Eine rechtsgeschäftliche Zustellvollmacht, welche auch noch nach Zustellung des Bußgeldbescheides zu den Akten gereicht werden könnte (OLG Rostock, NStZ-RR 2003, 336), besaß der Verteidiger vorliegend nicht. Ausweislich der nach der Zustellung des Bußgeldbescheides zur Akte gereichten rechtsgeschäftlichen Vollmacht des Verteidigers (Bl. 47 a d. A.) war dort die Befugnis, Zustellungen entgegen zu nehmen, ausdrücklich ausgeschlossen worden. Im Rahmen einer rechtsgeschäftlich erteilten Verteidigervollmacht ist dies - anders als bei der nach § 51 Abs. 3 Satz 1 OWiG gesetzlich fingierten Vollmacht - auch zulässig.
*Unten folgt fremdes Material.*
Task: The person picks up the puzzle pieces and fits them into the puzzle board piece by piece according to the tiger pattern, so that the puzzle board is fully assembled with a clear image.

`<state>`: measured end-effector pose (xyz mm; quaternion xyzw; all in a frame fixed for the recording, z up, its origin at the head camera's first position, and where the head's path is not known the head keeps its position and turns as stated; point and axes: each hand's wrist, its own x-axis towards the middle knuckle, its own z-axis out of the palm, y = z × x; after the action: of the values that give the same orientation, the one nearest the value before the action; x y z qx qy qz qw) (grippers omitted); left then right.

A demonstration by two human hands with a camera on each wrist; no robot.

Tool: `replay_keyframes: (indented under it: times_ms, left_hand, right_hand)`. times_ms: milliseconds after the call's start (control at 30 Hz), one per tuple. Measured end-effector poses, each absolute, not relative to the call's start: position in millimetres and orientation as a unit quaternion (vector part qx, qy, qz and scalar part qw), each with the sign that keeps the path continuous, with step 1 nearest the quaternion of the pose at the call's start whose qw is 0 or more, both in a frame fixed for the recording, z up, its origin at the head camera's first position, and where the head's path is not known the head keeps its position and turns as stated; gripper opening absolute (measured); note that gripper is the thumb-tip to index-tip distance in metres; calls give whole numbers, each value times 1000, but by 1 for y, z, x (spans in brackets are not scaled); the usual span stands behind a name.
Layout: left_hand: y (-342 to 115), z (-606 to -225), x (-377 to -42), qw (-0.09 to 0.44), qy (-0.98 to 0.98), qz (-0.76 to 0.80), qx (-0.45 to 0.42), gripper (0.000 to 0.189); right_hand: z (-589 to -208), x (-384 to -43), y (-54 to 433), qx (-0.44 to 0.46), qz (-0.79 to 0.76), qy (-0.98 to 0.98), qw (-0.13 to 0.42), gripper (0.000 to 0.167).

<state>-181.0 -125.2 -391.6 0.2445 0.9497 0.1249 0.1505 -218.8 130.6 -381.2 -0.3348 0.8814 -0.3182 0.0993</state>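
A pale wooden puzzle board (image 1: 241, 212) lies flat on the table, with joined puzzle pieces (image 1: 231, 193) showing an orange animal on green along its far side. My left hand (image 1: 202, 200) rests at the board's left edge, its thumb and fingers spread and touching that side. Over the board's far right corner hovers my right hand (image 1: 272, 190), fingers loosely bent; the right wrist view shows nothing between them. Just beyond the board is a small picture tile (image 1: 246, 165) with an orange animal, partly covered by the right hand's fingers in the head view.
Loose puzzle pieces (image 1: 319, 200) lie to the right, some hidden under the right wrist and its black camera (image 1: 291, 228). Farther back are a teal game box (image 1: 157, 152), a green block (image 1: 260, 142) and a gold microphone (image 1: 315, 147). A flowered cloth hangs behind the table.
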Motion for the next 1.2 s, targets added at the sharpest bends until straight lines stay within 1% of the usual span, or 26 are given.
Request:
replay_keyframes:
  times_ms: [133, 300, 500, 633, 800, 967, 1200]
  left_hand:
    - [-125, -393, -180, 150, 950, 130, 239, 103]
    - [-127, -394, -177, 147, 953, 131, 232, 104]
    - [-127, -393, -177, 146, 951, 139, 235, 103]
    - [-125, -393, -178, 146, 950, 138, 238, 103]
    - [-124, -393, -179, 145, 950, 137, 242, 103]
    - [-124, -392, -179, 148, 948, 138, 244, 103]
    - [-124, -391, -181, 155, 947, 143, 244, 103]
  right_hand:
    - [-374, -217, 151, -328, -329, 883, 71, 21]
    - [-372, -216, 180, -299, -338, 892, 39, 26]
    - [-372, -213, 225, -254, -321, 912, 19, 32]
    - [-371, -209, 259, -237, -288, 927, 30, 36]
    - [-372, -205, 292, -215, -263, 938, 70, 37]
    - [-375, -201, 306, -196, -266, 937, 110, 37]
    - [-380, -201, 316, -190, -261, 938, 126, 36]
Die somit vorliegend eingetretene Verfolgungsverjährung führt zwar nach § 80 Abs. 5 OWiG grundsätzlich nicht zur Zulassung der Rechtsbeschwerde; auch wäre eine Zulassung der Rechtsbeschwerde zur Fortbildung des materiellen Rechts angesichts der eindeutigen materiellen Rechtslage und der hierzu ergangenen oberlandesgerichtlichen Rechtsprechung nicht geboten. Der Senat hat jedoch - was auch ohne Zulassung der Rechtsbeschwerde möglich ist - mit Zustimmung der Generalstaatsanwaltschaft Dresden das Verfahren eingestellt, da er vorliegend eine Ahndung für nicht erforderlich hält.
Die Verwaltungsbehörde wird in Zukunft darauf zu achten haben, eine Zustellung des Bußgeldbescheides an den Verteidiger nur dann vorzunehmen, wenn eine schriftliche Verteidigervollmacht sich bei den Akten befindet (§ 51 Abs. 3 OWiG).